What you need to do
Please reproduce the data exactly and omit the pictures.

Data block
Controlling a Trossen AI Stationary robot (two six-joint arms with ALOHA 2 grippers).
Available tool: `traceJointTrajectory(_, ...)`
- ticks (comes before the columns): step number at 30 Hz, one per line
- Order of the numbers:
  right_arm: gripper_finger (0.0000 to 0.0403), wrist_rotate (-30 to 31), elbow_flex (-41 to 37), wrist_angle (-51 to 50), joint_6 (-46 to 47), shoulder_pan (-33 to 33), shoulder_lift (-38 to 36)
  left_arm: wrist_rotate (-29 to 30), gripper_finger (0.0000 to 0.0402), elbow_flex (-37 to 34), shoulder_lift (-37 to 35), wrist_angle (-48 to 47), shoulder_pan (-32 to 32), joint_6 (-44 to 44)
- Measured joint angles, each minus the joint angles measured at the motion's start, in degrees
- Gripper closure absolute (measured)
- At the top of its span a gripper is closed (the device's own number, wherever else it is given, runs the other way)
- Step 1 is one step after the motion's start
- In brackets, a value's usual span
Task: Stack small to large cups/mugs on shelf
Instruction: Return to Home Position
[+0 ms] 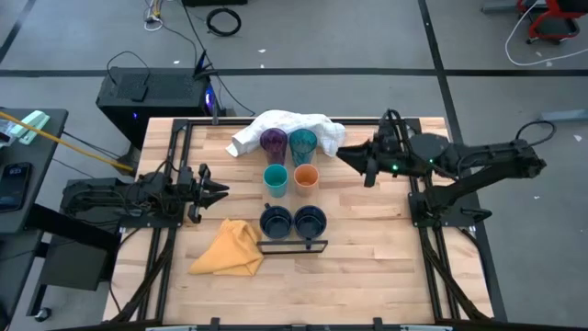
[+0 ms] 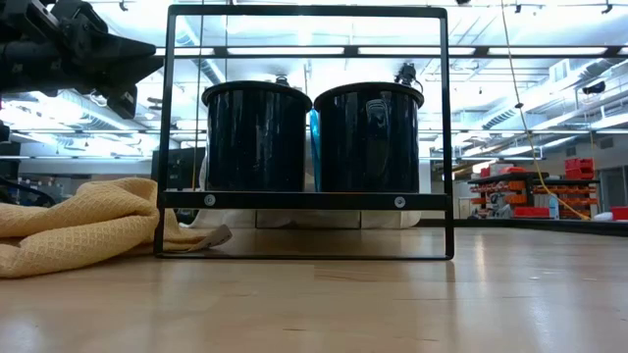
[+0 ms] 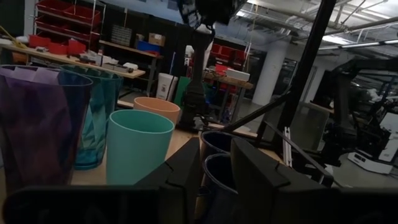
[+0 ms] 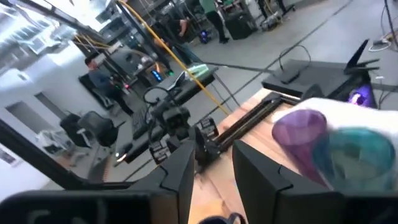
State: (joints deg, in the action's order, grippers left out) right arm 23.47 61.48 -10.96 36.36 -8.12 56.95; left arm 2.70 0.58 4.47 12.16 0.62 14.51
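Six cups stand upright in pairs on the pale shelf, whose dark rim is at its near end. Farthest are the purple tumbler and teal tumbler, then the short teal cup and orange cup, then two navy mugs. My left gripper waits left of the cups, level, open and holding nothing. My right gripper hovers raised to the right of the teal tumbler, pointing toward the table's left, open and holding nothing.
A crumpled white cloth lies behind the tumblers at the far edge. A yellow cloth lies left of the shelf's rim. In the low view the dark frame stands before both mugs. Bare tabletop lies near right.
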Motion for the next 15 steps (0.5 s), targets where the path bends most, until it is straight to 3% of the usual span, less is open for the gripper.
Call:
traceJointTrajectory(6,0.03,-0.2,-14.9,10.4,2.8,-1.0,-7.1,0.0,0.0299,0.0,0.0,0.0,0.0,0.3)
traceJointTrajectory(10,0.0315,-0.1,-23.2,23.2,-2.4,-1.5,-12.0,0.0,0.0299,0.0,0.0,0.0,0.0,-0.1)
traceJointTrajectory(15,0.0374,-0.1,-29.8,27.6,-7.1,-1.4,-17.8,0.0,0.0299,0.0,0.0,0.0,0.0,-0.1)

Answer section
Controlling a Trossen AI Stationary robot (two six-joint arms with ALOHA 2 grippers).
Available tool: `traceJointTrajectory(_, ...)`
- ticks (comes before the columns): step number at 30 Hz, one per line
- Order of the numbers:
  right_arm: gripper_finger (0.0000 to 0.0403), wrist_rotate (-30 to 31), elbow_flex (-41 to 37), wrist_angle (-51 to 50), joint_6 (-46 to 47), shoulder_pan (-33 to 33), shoulder_lift (-38 to 36)
  left_arm: wrist_rotate (-29 to 30), gripper_finger (0.0000 to 0.0402), elbow_flex (-37 to 34), shoulder_lift (-37 to 35), wrist_angle (-48 to 47), shoulder_pan (-32 to 32), joint_6 (-44 to 44)
- Measured joint angles, each minus the joint angles measured at the motion's start, in degrees
- Gripper closure absolute (measured)
- At the top of its span a gripper is closed (the device's own number, wherever else it is given, runs the other way)
- Step 1 is one step after the motion's start
- In brackets, a value's usual span
Task: Stack small to large cups/mugs on shelf
Instruction: Return to Home Position
[+0 ms] 
[+0 ms] 
[+0 ms] 
[+0 ms] 
State: (joints deg, in the action's order, grippers left out) right arm 23.47 61.48 -10.96 36.36 -8.12 56.95; left arm 2.70 0.58 4.47 12.16 0.62 14.51
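Six cups stand upright in pairs on the pale shelf, whose dark rim is at its near end. Farthest are the purple tumbler and teal tumbler, then the short teal cup and orange cup, then two navy mugs. My left gripper waits left of the cups, level, open and holding nothing. My right gripper hovers raised to the right of the teal tumbler, pointing toward the table's left, open and holding nothing.
A crumpled white cloth lies behind the tumblers at the far edge. A yellow cloth lies left of the shelf's rim. In the low view the dark frame stands before both mugs. Bare tabletop lies near right.
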Motion for the next 15 steps (0.5 s), targets where the path bends most, until it is straight to 3% of the usual span, less is open for the gripper.
Call:
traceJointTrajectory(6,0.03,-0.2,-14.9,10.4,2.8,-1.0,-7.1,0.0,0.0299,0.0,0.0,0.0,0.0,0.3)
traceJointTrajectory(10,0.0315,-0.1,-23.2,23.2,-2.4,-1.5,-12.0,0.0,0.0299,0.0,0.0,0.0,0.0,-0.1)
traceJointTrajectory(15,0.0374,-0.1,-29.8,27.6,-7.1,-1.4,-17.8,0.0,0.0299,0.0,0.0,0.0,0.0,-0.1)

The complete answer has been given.